Exercise: Tally the lines below that include the string "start". Reply with the total only.
(Stored data)
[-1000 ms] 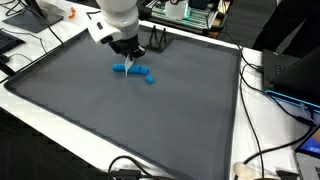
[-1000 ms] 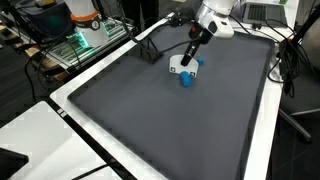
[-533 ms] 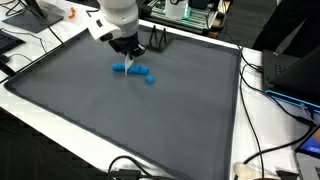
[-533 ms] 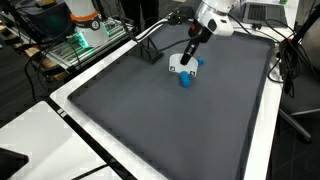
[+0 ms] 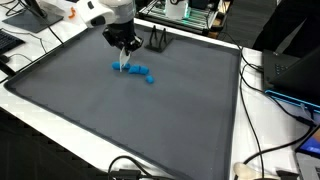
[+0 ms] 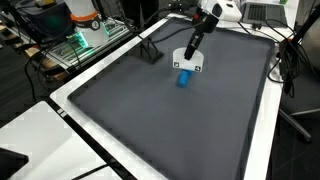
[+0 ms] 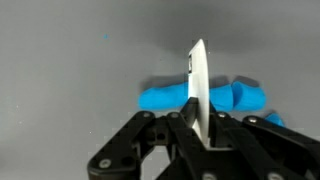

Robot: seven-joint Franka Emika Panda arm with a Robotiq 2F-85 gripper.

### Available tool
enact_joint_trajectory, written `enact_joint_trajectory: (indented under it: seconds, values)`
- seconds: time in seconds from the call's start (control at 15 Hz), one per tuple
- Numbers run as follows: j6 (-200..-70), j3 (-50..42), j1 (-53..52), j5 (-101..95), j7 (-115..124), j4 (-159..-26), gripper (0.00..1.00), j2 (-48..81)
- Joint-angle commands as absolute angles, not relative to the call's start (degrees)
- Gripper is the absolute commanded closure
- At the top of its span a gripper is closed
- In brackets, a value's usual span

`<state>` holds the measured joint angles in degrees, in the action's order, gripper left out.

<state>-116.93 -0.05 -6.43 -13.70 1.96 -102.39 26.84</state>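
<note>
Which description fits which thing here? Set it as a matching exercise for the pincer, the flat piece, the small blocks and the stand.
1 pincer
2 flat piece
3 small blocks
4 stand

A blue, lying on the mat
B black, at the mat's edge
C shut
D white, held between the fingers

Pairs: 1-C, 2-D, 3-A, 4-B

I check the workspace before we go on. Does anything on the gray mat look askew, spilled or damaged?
Nothing looks spilled or damaged. One small oddity: the blue pieces lie in a crooked row on the gray mat, not lined up. The gripper is shut on a thin white card, held upright over them.
</note>
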Motion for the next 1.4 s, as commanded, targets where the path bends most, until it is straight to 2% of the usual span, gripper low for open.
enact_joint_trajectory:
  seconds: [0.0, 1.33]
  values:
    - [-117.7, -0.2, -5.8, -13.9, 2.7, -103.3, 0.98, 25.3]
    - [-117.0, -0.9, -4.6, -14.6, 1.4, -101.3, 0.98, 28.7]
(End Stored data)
Response: 2